* [PROBLEM TO WORK ON]: Please reproduce the data below exactly, from the first line through the line containing "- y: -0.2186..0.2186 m", and leave every later line out.
--
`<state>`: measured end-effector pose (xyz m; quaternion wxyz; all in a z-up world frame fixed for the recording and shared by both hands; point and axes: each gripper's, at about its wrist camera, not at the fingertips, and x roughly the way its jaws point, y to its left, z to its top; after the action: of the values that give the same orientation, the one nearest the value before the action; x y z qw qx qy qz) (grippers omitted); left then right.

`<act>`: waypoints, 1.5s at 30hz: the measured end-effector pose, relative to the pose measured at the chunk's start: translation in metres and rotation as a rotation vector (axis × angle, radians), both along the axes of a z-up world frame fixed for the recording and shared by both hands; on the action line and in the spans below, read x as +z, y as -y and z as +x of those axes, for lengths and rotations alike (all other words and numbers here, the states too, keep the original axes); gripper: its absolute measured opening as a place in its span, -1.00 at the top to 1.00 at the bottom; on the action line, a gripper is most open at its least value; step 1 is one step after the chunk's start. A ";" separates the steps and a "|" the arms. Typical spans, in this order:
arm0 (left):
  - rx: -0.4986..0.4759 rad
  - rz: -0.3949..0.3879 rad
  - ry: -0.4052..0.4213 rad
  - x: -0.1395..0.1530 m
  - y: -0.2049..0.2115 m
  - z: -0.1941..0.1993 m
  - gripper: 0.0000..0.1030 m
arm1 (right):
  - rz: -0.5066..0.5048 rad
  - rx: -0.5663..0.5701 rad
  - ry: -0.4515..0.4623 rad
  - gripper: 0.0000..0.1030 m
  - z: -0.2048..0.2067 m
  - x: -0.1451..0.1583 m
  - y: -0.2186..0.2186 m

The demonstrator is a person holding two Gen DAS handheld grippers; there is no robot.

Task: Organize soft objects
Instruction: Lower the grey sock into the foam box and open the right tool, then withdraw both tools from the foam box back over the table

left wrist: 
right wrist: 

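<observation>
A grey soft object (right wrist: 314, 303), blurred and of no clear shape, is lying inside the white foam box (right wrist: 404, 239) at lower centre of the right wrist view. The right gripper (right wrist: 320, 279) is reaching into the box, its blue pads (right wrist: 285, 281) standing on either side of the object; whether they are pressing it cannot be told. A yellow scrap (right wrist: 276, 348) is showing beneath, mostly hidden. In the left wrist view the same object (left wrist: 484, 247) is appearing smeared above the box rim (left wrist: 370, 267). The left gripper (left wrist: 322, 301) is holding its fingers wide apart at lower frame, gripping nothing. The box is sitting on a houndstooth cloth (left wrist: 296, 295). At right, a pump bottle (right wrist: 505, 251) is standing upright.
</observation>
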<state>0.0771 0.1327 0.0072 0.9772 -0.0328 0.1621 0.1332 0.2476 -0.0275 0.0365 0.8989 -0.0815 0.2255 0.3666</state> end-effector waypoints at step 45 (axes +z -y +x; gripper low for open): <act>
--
* [ANSWER FOR THIS EXERCISE]:
`<state>`: measured end-effector pose (xyz m; quaternion wxyz; all in a z-up world frame fixed for the recording and shared by both hands; point and axes: each gripper's, at about its wrist camera, not at the fingertips, and x roughly the way its jaws point, y to its left, z to its top; after the action: of the values that give the same orientation, the one nearest the value before the action; x y z qw qx qy qz) (grippers omitted); left then right.

`<act>`: waypoints, 1.5s at 30hz: the measured end-effector pose, relative to the pose measured at the chunk's start: translation in metres and rotation as a rotation vector (axis × angle, radians), both along the axes of a z-up world frame fixed for the recording and shared by both hands; on the action line and in the spans below, read x as +z, y as -y and z as +x of those axes, for lengths and rotations alike (all other words and numbers here, the states too, keep the original axes); gripper: its absolute measured opening as a place in its span, -1.00 at the top to 1.00 at the bottom; on the action line, a gripper is most open at its least value; step 1 is one step after the chunk's start. A ";" separates the steps and a "|" the arms. Typical spans, in this order:
arm0 (left):
  - rx: -0.4986..0.4759 rad
  - rz: -0.3949..0.3879 rad
  - ry: -0.4052..0.4213 rad
  - x: -0.1395..0.1530 m
  - y: -0.2049..0.2115 m
  - z: -0.1941..0.1993 m
  - gripper: 0.0000..0.1030 m
arm1 (right):
  - rz: -0.5066..0.5048 rad
  - rx: -0.5663..0.5701 rad
  - ry: -0.4515..0.4623 rad
  - gripper: 0.0000..0.1030 m
  - z: -0.2048..0.2067 m
  - x: -0.1451..0.1583 m
  - y: -0.2186..0.2186 m

Nothing remains to be done, and the exercise is complete.